To read or write PCI I/O space, the Expansion Bus Manager provides routines to transfer data -- byte, word, or long word (8, 16, or 32 bits, respectively) -- using PCI I/O Read and I/O Write commands. The Expansion Bus Manager is part of the ROM firmware in PCI Power Macintosh CPUs. These routines also perform appropriate byte swapping. For a further description, refer to Designing PCI Cards and Drivers for Power Macintosh Computers, chapter 10. PCI cards that are limited to I/O space, and do not incorporate PCI memory space, are limited to PCI I/O Read and I/O Write commands to transfer data between the PPC and PCI target. If PCI I/O data needs to be processed quickly, note there is a significant performance hit using Expansion Manager Routines. These routines are intended for PCI targets that have I/O registers or low bandwidth I/O buffers. The IB chip does not burst PCI I/O Read nor burst PCI I/O Write commands.

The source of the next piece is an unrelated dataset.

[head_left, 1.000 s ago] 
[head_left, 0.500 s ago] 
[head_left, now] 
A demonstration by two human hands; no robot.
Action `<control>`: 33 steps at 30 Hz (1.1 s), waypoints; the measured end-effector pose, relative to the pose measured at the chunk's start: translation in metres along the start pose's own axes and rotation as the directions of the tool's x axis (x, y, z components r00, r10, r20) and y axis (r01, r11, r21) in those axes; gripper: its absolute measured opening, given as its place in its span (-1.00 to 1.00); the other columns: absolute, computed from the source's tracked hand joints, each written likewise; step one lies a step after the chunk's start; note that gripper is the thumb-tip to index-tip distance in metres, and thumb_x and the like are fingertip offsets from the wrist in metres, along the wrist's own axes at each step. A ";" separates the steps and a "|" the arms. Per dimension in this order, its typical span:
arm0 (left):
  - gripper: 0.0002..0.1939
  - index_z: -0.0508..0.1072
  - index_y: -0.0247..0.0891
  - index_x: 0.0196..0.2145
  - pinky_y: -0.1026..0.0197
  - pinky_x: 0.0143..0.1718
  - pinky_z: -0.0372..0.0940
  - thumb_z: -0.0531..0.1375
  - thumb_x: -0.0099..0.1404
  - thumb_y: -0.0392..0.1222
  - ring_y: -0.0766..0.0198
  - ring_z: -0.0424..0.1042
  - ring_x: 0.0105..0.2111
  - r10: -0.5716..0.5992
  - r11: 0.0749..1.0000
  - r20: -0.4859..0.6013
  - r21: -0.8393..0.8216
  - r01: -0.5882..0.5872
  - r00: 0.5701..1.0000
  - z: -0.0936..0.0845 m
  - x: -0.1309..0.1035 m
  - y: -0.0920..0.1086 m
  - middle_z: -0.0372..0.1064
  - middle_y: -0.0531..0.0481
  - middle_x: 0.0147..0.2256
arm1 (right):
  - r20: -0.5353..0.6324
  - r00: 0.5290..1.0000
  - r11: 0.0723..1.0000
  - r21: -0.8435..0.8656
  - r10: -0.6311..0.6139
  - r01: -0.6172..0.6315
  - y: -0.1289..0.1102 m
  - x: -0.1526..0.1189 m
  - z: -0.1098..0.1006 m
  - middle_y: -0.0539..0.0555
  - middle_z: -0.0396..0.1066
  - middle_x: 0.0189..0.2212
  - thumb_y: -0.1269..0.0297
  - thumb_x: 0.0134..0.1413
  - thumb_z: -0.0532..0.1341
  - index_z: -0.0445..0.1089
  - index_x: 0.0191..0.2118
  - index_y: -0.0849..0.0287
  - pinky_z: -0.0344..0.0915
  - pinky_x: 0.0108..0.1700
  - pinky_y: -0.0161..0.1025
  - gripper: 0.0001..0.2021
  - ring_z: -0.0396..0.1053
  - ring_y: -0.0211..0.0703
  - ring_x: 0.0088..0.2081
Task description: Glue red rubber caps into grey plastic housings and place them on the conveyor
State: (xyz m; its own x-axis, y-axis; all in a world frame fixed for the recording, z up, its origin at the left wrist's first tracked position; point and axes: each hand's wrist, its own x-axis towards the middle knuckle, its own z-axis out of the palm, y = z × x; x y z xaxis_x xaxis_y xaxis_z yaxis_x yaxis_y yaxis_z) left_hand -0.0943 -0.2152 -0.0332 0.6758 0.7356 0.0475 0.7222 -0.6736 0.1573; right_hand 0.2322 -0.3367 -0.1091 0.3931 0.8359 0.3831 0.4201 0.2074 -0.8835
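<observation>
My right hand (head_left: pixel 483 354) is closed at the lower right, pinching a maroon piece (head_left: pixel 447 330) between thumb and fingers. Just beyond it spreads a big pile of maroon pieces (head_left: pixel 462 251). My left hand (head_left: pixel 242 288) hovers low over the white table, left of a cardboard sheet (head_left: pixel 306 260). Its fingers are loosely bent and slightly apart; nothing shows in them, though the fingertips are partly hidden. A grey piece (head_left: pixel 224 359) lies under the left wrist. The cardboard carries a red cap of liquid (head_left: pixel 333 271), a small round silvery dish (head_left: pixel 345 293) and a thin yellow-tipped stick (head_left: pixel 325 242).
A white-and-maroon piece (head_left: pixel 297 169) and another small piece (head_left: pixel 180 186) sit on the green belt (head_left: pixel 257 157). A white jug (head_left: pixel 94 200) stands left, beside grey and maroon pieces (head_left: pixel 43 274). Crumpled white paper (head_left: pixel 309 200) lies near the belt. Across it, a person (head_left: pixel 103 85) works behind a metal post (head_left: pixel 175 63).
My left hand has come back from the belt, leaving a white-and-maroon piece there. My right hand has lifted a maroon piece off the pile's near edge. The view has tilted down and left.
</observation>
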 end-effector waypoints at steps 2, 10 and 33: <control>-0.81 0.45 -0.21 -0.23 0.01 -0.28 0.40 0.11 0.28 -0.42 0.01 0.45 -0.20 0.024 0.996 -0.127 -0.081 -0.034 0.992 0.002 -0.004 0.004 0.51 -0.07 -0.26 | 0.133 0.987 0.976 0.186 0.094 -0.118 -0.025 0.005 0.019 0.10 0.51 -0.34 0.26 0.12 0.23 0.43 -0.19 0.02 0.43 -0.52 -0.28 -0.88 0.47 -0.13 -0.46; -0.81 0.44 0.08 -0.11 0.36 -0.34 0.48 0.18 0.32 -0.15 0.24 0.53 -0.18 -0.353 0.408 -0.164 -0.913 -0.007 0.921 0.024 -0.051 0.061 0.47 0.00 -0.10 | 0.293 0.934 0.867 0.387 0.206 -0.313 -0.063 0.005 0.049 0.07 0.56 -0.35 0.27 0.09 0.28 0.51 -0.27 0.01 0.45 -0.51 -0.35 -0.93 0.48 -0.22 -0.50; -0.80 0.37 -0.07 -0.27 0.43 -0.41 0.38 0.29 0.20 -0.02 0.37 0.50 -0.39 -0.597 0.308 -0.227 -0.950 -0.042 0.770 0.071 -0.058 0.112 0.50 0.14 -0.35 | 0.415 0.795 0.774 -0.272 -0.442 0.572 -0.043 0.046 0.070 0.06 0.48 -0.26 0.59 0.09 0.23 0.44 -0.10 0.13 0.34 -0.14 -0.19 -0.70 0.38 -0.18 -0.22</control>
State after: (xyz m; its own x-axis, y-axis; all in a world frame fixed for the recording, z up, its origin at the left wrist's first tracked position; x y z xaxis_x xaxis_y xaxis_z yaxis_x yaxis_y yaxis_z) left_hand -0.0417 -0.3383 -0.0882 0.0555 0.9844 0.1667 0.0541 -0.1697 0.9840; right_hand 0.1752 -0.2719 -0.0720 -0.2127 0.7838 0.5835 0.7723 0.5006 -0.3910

As described in chapter 10 of Designing PCI Cards and Drivers for Power Macintosh Computers along with sample code, the PCI property "assigned-addresses" provides vector entries that represent physical addresses on PCI cards. Using the "APPL,address" property a driver can locate a logical address of a physical I/O resource. By accessing the logical I/O address the IB chip will generate the appropriate PCI I/O command. Therefore a driver can generate PCI I/O commands without using the Expansion Bus Manager Routines; the same way it accesses PCI memory space. This provides the fastest way to access I/O space, but note it does not perform byte swapping as the Expansion Bus Manager routines.
Also note, the Expansion Bus Manager provides OS services to generate PCI Configuration Read, Configuration Write, Interrupt Acknowledge, and Special Cycle commands.